Dvorak and Grieg

MONDAY, December 30, 2019

There was a link between these two…

Grieg: 15 June 1843 – 4 September 1907
Dvorak: 8 September 1841 – 1 May 1904

I don’t remember dates well, and I’m not an historian. I did not know there is less than two years difference between the births of these two composers, or that there was only about three years between their deaths.

But listen a bit to each of these:

See what you think of each. Listen to a little bit of each at first and get an impression.

Dvorak first:

Now Grieg:


I don’t expect anyone to listen to all of both these recordings, and for the record Grieg is more famous as a composer of the piano, while Dvorak’s fame is mostly from symphonic music. But there are similarities.

The rest of the story…

What I hope people will do is that they will start the music, then read a little bit about what happened. About half the information I share here is about things I did not know I started looking. Some of the information turns out to be what I had guessed. Other information is surprising and interesting. But there are always things to be discovered that are so different from what I expect, I’m dumbfounded at my own ignorance.

Norway and Bohemia are almost 1,000 miles apart…

These composers were from very different counties. Dvorak lived in Bohemia, which is today known as the Czech Republic. Grieg lived in Norway. The distance between Prague, close to where Dvorak was born, and Oslo, close to where Grieg was born, is around 950 miles. This is about the same distance as Atlanta is to NYC. To get from Prague to Oslo you have to go through Germany, then over Denmark to get to southern Norway, so today people generally fly.

Very different languages…

The Czech language, also known as Bohemian, is a Slavic language. Nowegian is Scandinavian, also known as North Germanic. In my mind these two countries don’t have much in common. But I would be wrong.

The 30 Years’ War…

Welcome to my life as a high school and college student, where I either deliberately ignored history or fell asleep in class. So if you want to learn about history from me, you probably won’t learn much. But it was a horrible war estimated to have killed as many as eight million people. Supposedly there were around 600 million people in the world in 1600, so if eight million were killed, more than one percent of the world was killed in that war.

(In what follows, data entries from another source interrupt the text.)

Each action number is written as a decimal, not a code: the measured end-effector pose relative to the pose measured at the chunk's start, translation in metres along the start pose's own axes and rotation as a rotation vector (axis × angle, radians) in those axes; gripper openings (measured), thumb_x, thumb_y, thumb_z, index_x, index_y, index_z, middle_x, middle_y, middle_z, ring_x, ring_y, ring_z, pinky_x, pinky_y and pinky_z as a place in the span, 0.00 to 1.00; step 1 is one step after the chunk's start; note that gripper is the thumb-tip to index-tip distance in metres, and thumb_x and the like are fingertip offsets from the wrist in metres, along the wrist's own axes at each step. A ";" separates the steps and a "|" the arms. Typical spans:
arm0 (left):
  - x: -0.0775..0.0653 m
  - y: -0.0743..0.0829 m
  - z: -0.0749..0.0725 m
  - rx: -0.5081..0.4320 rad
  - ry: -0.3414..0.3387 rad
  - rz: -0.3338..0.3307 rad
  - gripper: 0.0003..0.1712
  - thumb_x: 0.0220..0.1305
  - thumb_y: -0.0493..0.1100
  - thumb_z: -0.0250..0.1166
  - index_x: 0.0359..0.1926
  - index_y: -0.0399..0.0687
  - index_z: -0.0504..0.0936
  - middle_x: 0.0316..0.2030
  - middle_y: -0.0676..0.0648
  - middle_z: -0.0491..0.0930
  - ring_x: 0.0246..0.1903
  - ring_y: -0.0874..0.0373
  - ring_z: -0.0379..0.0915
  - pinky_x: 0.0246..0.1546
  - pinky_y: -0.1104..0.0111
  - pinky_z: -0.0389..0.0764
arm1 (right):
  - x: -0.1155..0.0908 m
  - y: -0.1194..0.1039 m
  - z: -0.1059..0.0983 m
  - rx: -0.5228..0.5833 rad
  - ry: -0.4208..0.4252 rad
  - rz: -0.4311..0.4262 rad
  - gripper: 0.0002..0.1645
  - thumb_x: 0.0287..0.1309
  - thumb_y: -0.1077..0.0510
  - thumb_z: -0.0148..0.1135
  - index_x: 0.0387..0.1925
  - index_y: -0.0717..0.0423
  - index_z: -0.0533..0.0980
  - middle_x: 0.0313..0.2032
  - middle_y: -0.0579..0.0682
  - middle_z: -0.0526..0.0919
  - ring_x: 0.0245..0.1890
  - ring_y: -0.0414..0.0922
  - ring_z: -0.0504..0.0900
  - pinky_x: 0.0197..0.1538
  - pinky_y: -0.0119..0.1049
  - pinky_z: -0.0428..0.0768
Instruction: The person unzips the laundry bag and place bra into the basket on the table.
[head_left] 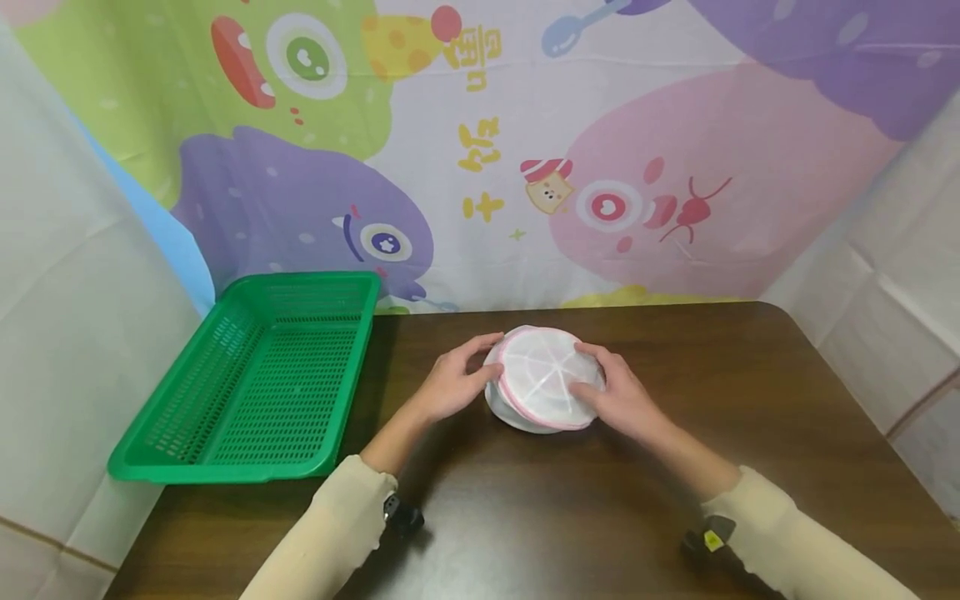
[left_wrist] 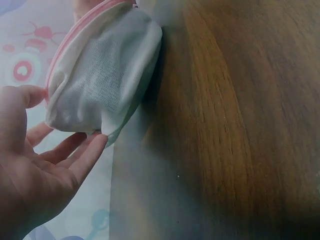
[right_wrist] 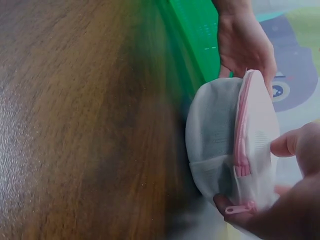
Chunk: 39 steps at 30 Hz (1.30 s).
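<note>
Round white mesh laundry bag (head_left: 546,375) with pink zipper (right_wrist: 240,126) on dark wooden table (head_left: 720,375), right of green basket (head_left: 285,392) with perforated floor. Left hand (head_left: 454,382) pinches bag's left edge; right hand (head_left: 621,398) grips right side, thumb on top. Bag's contents: cannot tell.

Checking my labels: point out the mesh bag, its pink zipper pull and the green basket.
mesh bag (head_left: 542,373): head view, on its white round top
pink zipper pull (right_wrist: 241,208): right wrist view, on its tab
green basket (head_left: 225,473): head view, on its near rim
</note>
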<state>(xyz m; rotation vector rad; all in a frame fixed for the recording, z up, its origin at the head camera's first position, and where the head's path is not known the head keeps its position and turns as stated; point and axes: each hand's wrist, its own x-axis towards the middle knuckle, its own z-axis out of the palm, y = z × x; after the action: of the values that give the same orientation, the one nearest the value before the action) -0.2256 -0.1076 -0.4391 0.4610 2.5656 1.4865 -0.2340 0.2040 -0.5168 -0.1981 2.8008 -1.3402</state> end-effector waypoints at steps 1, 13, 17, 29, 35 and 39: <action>-0.001 0.000 0.000 0.000 -0.005 -0.001 0.34 0.81 0.43 0.66 0.83 0.48 0.73 0.76 0.36 0.81 0.72 0.38 0.84 0.74 0.45 0.84 | 0.001 0.002 0.002 -0.008 0.012 -0.001 0.44 0.71 0.39 0.75 0.83 0.38 0.70 0.77 0.60 0.75 0.73 0.58 0.77 0.72 0.54 0.79; -0.010 0.000 0.002 0.049 -0.040 -0.009 0.37 0.74 0.40 0.68 0.82 0.49 0.74 0.64 0.36 0.87 0.62 0.42 0.89 0.65 0.51 0.89 | -0.012 -0.046 -0.009 0.071 -0.038 -0.019 0.36 0.77 0.51 0.63 0.83 0.43 0.72 0.79 0.66 0.72 0.78 0.63 0.73 0.80 0.64 0.73; -0.013 0.001 0.003 0.049 -0.027 -0.026 0.32 0.74 0.40 0.70 0.76 0.49 0.79 0.58 0.38 0.88 0.55 0.46 0.89 0.62 0.52 0.90 | 0.004 -0.029 -0.003 0.069 -0.005 -0.048 0.34 0.76 0.51 0.63 0.80 0.39 0.76 0.78 0.61 0.76 0.76 0.60 0.75 0.74 0.56 0.75; -0.010 -0.004 0.003 0.076 0.012 -0.022 0.26 0.75 0.41 0.67 0.72 0.50 0.83 0.57 0.40 0.89 0.55 0.47 0.88 0.64 0.50 0.88 | -0.005 -0.040 -0.009 0.052 0.046 -0.079 0.37 0.76 0.43 0.66 0.81 0.44 0.75 0.76 0.66 0.74 0.74 0.65 0.74 0.75 0.61 0.75; -0.009 -0.004 0.002 0.071 0.108 0.016 0.22 0.75 0.41 0.67 0.67 0.46 0.87 0.63 0.37 0.86 0.65 0.40 0.87 0.73 0.44 0.83 | -0.031 -0.074 -0.017 0.083 0.033 -0.072 0.41 0.76 0.45 0.66 0.83 0.54 0.69 0.80 0.71 0.65 0.80 0.70 0.68 0.81 0.72 0.69; -0.007 -0.005 0.002 0.047 0.106 0.021 0.26 0.77 0.42 0.69 0.72 0.47 0.84 0.69 0.37 0.85 0.70 0.39 0.85 0.76 0.44 0.81 | -0.024 -0.050 -0.003 0.062 0.064 -0.082 0.39 0.76 0.40 0.67 0.81 0.47 0.73 0.78 0.69 0.67 0.77 0.69 0.71 0.77 0.66 0.74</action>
<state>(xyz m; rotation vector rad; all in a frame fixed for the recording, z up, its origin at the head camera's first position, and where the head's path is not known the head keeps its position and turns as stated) -0.2197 -0.1101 -0.4445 0.4271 2.6900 1.4994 -0.2050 0.1789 -0.4766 -0.2764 2.8273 -1.4749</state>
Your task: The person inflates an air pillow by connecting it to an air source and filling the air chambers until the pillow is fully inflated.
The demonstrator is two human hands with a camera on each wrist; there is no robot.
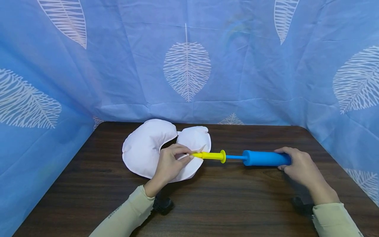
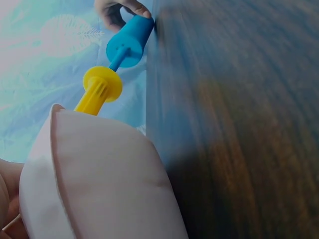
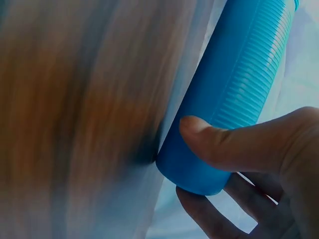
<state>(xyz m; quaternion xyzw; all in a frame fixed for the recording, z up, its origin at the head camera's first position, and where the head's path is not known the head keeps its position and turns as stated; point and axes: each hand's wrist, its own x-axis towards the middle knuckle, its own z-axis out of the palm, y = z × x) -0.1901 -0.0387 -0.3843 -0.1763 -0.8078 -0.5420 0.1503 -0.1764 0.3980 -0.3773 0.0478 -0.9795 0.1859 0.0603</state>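
Observation:
A white, U-shaped inflatable neck pillow (image 1: 142, 148) lies puffed up on the table. A hand air pump (image 1: 263, 158) stretches to its right, with a ribbed blue barrel, a thin blue rod drawn out and a yellow nozzle end (image 1: 211, 155). The nozzle's tip meets the pillow's right lobe. There my left hand (image 1: 170, 163) pinches the pillow around the tip between thumb and fingers; the valve itself is hidden. My right hand (image 1: 302, 166) grips the barrel's far end, thumb on its side and fingers around it, as the blue barrel (image 3: 224, 89) in the right wrist view shows.
The dark wood-grain table (image 1: 231, 204) has rounded back corners. Behind it and along both sides hangs a blue cloth (image 1: 251, 72) with white leaf prints. Black wrist cameras sit under both wrists, the left one (image 1: 163, 204) close over the tabletop.

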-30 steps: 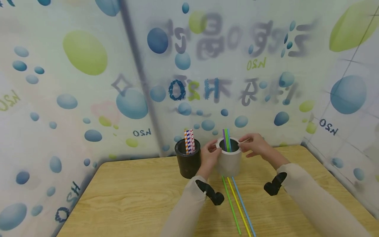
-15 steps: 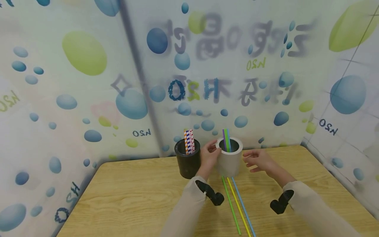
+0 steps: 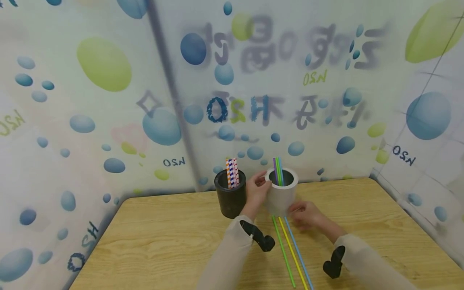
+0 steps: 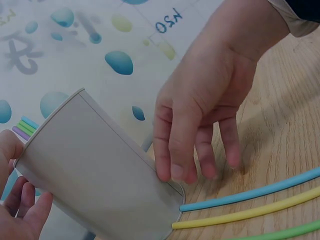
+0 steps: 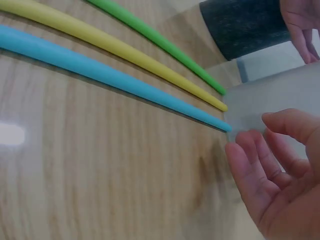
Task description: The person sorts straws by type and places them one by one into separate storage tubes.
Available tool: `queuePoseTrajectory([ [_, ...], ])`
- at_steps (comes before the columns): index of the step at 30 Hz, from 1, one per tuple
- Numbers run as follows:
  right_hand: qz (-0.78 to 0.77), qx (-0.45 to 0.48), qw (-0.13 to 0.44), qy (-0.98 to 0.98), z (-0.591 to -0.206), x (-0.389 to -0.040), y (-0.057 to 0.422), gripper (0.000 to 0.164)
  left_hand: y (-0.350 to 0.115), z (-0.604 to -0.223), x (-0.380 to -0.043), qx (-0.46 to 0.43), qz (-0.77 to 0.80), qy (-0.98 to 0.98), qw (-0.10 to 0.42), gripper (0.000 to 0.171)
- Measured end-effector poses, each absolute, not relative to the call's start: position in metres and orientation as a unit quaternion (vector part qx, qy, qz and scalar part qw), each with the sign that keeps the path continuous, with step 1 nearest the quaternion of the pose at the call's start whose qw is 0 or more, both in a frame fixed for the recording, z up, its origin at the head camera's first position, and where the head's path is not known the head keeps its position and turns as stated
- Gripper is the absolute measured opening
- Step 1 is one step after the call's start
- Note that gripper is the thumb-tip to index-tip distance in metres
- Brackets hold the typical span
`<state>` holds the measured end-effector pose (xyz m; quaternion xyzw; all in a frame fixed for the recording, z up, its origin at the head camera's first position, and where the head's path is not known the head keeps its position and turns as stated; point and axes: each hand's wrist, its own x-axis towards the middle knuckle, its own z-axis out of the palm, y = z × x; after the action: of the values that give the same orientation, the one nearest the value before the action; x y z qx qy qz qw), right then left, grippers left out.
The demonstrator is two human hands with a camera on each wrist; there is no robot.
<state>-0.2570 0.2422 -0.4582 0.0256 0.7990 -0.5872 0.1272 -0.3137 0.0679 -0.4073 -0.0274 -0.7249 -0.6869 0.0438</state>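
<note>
My left hand (image 3: 256, 193) grips the upper left side of a light grey cup (image 3: 280, 201), thumb at the rim. Several plain straws (image 3: 277, 171) in purple, green and blue stand inside that cup. Beside its lower right side, my right hand (image 3: 307, 215) holds nothing, its fingers relaxed and pointing down near the base in the left wrist view. Three long straws lie side by side on the table with their far ends at the cup's base: a green straw (image 3: 284, 251), a yellow straw (image 3: 292, 251) and a blue straw (image 5: 110, 77), the blue one nearest my right hand.
Just left of my left hand stands a black cup (image 3: 230, 203) holding several patterned paper straws (image 3: 232, 173). The wooden table (image 3: 163, 241) ends against a wall covering (image 3: 163, 80) printed with bubbles.
My right hand has let go of the grey cup's rim, drawn off to the right, then moved down to beside the cup's base. My left hand has stayed at the rim.
</note>
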Motion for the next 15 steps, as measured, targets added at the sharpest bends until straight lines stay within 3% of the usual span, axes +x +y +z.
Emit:
queuePoseTrajectory([
  [15,-0.572,0.049,0.126,0.809,-0.479,-0.253,0.233,0.025,0.067,-0.408,-0.314,-0.026,-0.689,-0.723,0.037,0.036],
])
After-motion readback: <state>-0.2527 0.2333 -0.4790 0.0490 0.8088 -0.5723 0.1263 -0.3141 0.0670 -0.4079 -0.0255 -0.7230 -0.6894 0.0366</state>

If the same kind of carnage happened now, with around 7.8 billion people, 100 million people would be slaughtered. This made the 30 Years’ War about as bloody as WWII, in which more than 50 million people died. In other words, by the first half of the 1600s people were very good at killing each other. Supposedly it was about religion, but the real causes were struggles for money and power – no different than war today.

The point?

It turns out that Scandinavia and all of Europe very much involved in this horrible war, so that whole area of the world was way more interconnected than we might think. Moving through the 1600s and 1700s by the latter part of the 1800s there were nationalistic movements in many countries not only about independence but also about establishing unique styles of music based on dance and individual culture. Both Grieg and Dvorak were part of that, although in different countries, and in strange ways countries who go to war with each also also learn a great deal about each other.

They knew each other…

Do you hear the similarities in their music?

Apparently Grieg did not like Dvorak at first but later changed his mind. They both were heavily influenced by folk music, and they were contemporaries. Brahms was hugely supportive of Dvorak, and Liszt was very impressed with the Grieg Piano Concerto, which will be for another time. Not all of their piano music sounds alike. Sometimes it is very different. But there are times when it almost sounds as if they listened to the music of each other, and now we now that at least at times they did.



1 thought on “Dvorak and Grieg

  1. I’ve only caught up to Dvoržak so far. I thought I didn’t know more than the name, but when I started listen to his music, a whole bunch of it was familiar – and really familiar, some of it.
    I think I hear similarities in the music. I wonder what the influences were.